New Frontiers in SCS: Expanding Therapeutic Applications
Brain-controlled Epidural Spinal Cord Stimulation Facilitates Descending Motor Control After Complete Spinal Cord Injury
Friday, January 23, 2026
4:30 PM - 4:40 PM PST
Location: Milano Ballroom V & VI
Introduction: Brain–computer interface (BCI)–guided epidural spinal cord stimulation (ESCS) builds upon the established role of ESCS in neurosurgery for chronic pain and the growing evidence for its ability to modulate spinal circuits and enhance motor recovery after stroke, spinal cord injury (SCI), and movement disorders. Integrating BCIs with ESCS offers the potential for brain-driven, targeted stimulation, yet few studies have explored this approach for upper-limb motor restoration.

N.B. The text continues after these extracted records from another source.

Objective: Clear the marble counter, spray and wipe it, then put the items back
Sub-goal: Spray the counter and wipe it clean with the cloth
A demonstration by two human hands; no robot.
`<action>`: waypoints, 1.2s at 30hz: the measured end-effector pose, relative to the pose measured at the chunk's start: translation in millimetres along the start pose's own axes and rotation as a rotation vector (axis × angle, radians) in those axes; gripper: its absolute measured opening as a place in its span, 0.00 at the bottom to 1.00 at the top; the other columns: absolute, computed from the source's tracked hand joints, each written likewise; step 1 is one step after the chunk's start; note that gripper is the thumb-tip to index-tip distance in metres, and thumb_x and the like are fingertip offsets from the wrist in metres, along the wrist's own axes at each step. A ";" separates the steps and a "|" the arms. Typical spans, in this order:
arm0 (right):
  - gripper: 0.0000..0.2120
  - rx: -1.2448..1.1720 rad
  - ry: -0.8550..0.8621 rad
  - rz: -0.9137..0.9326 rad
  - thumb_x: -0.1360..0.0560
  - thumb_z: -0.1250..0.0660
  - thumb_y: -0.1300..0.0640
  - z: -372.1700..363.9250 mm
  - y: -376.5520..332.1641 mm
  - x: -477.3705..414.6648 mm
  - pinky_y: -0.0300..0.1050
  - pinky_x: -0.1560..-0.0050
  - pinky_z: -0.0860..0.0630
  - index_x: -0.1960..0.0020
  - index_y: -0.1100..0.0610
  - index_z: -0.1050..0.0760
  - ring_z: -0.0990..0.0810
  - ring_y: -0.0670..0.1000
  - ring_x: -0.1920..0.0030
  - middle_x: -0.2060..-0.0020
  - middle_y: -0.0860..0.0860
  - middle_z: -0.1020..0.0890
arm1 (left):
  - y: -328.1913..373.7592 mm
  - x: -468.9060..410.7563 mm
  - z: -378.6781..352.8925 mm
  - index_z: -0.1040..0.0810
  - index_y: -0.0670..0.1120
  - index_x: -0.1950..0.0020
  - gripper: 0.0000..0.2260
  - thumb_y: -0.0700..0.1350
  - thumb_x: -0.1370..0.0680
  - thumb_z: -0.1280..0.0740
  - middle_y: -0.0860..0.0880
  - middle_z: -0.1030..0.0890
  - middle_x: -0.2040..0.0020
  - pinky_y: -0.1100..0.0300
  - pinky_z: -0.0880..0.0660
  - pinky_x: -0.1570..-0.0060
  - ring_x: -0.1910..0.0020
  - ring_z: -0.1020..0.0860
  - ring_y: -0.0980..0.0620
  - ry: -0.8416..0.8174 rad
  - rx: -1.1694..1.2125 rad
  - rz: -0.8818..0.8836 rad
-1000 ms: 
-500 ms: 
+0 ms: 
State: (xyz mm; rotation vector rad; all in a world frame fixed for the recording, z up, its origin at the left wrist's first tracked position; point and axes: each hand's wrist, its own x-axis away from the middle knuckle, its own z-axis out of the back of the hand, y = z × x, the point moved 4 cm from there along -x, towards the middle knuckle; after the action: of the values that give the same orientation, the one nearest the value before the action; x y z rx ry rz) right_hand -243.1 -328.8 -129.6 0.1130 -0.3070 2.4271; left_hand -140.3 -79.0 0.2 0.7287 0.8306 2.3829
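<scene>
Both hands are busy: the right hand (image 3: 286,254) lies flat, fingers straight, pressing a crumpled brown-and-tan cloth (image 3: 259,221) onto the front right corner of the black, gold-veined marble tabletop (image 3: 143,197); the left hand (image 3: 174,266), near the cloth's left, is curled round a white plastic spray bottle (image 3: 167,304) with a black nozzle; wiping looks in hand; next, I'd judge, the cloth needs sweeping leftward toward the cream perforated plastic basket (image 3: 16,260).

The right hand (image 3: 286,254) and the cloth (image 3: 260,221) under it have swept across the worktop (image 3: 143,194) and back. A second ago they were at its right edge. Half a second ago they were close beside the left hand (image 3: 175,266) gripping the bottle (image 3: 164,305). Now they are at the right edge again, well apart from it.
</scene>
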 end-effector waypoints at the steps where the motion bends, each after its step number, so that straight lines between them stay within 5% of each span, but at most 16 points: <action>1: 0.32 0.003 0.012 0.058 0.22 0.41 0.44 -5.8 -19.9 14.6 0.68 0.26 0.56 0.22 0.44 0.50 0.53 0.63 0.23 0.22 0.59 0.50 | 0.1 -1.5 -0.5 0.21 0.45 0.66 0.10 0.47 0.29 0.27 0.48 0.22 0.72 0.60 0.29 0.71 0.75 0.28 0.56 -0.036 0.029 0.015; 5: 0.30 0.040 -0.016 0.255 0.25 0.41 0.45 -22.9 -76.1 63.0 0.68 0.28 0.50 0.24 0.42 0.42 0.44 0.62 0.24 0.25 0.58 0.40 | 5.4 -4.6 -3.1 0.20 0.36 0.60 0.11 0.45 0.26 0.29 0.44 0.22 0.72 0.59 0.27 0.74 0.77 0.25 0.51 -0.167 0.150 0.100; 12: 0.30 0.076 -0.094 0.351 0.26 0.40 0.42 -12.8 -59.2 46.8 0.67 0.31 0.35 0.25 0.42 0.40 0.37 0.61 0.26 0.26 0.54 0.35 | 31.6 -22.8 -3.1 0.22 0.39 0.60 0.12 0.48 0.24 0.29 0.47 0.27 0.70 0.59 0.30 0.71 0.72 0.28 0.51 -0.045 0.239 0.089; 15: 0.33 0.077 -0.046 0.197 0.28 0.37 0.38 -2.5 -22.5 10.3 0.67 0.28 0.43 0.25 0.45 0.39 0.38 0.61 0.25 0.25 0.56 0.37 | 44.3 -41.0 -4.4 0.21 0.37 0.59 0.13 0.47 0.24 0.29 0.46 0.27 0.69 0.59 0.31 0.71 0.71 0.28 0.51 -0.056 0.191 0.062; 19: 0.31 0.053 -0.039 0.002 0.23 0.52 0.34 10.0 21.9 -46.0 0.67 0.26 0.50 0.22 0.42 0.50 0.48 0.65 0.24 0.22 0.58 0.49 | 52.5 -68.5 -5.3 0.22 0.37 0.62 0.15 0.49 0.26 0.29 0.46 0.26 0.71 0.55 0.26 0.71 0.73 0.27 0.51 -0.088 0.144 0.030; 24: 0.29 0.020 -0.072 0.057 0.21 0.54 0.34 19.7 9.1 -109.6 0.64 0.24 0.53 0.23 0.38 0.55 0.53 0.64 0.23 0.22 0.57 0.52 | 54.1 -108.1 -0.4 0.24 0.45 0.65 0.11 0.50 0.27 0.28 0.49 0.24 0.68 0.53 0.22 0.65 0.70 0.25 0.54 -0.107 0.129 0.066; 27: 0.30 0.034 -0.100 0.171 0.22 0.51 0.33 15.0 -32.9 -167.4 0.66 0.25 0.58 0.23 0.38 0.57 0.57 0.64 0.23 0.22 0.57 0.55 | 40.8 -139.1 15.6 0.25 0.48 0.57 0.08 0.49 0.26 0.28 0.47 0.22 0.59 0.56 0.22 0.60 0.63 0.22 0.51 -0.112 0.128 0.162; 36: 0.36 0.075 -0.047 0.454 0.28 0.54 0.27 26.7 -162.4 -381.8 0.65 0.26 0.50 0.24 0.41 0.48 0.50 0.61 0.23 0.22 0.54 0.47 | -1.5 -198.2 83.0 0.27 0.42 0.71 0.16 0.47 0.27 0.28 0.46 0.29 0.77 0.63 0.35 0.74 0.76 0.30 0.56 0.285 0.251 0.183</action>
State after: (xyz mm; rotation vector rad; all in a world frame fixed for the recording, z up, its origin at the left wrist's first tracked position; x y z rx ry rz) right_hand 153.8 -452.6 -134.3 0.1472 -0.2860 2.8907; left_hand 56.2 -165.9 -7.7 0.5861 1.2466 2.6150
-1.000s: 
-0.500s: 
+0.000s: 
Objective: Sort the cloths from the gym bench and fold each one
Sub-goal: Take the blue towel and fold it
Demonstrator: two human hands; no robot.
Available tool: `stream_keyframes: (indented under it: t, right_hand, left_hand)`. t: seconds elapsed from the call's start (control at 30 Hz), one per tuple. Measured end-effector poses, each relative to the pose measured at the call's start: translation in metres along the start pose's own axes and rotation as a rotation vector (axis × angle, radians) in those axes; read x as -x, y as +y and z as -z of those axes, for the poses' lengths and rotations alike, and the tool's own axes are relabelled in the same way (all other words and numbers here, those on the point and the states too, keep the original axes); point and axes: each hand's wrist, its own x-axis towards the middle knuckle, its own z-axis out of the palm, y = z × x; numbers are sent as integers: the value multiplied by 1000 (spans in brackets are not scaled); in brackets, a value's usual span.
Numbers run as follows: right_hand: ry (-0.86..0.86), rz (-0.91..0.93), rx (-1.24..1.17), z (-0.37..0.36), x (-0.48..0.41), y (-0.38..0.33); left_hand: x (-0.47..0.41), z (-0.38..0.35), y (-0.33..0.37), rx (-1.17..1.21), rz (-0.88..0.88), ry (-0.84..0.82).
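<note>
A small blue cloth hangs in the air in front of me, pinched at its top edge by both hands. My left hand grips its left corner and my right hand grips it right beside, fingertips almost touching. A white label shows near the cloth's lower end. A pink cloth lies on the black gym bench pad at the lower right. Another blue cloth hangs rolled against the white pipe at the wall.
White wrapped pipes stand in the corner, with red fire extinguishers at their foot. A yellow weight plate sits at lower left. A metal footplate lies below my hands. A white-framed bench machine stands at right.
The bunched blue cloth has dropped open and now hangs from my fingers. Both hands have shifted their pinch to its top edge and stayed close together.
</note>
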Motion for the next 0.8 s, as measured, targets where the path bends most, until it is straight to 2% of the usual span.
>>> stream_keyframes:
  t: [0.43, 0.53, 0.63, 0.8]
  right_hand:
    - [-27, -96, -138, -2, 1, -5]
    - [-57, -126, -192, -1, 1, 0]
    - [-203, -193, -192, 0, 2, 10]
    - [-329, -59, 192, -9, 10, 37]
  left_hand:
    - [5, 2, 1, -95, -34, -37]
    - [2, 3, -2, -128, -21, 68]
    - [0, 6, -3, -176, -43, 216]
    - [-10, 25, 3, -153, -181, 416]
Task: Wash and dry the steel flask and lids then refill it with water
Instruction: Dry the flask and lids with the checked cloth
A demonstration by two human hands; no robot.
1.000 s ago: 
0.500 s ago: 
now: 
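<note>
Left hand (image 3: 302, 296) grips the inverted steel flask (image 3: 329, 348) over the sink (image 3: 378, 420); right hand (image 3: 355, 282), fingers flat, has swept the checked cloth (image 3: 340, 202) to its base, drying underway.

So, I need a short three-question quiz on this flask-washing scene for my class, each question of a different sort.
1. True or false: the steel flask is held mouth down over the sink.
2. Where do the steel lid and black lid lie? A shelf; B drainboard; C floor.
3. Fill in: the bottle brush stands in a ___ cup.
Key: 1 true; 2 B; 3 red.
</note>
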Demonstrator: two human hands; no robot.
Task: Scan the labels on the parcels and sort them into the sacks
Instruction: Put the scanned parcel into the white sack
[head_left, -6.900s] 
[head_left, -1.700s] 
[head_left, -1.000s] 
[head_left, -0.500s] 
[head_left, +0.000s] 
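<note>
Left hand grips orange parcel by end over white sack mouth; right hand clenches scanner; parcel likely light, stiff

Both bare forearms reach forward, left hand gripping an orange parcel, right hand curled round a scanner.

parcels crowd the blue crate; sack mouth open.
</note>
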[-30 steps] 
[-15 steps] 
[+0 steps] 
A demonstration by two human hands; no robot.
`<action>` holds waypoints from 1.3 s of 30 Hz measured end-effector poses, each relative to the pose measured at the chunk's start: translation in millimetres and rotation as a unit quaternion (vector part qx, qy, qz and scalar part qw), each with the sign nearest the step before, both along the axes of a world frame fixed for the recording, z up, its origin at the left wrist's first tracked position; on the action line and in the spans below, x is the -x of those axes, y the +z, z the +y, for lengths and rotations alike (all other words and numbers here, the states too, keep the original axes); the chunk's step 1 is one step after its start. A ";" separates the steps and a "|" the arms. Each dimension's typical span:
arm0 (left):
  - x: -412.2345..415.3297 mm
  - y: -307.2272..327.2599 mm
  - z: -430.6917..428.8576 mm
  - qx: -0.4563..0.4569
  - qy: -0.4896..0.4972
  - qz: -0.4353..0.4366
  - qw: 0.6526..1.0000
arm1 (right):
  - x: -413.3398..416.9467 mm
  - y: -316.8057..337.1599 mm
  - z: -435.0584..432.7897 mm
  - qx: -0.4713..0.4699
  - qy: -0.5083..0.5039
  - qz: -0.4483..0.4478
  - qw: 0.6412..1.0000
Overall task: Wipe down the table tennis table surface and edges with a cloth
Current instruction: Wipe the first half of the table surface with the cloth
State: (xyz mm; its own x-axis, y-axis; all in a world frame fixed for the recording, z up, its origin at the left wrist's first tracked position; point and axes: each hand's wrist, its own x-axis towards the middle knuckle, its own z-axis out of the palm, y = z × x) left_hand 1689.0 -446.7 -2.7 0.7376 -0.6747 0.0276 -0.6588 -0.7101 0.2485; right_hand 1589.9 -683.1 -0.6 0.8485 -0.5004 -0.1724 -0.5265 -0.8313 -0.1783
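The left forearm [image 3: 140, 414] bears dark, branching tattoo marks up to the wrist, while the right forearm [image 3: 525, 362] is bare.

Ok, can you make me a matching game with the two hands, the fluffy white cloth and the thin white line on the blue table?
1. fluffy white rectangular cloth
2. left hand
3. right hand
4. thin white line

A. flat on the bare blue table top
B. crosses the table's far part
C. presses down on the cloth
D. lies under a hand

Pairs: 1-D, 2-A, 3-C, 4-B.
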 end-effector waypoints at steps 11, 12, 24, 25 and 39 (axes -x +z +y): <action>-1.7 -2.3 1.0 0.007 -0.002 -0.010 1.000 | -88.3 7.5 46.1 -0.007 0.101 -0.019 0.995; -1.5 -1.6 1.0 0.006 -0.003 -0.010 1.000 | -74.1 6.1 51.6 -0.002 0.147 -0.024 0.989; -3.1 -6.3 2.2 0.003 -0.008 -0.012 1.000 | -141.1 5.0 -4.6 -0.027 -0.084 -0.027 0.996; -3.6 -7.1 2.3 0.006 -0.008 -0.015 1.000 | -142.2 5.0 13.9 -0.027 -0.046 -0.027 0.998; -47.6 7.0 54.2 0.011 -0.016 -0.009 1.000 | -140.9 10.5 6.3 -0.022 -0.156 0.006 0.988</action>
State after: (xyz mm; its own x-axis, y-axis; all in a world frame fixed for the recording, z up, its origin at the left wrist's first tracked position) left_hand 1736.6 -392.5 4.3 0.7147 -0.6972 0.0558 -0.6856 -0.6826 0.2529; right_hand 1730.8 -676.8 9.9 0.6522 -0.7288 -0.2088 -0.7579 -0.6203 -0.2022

Methods: We report the case of an individual with chronic, motor-complete cervical SCI (AIS A, C4/5) who underwent implantation of an electrocorticography (ECoG)-based BCI to detect motor intent and control a unilateral ESCS device. Percutaneous leads were placed in the right epidural space caudal to the injury, targeting dorsal rootlets from C5–T1 to engage upper-limb sensorimotor circuits. The participant completed a 28-day BCI-ESCS intervention (19 sessions, ~40 min/session), progressing from simple to complex functional tasks, with real-time stimulation triggered upon detection of motor intent. Safety assessments included neurological status, independence, quality of life, and pain. Neurophysiological measures (motor-evoked potentials), three-dimensional kinematic analysis, and muscle synergy analysis were conducted pre- and post-intervention, with a one-month follow-up. Upper-limb motor function was evaluated with the Toronto Rehabilitation Institute Hand Function Test (TRI-HFT) and GRASSP quantitative prehension, and compared with a control cohort receiving conventional therapy.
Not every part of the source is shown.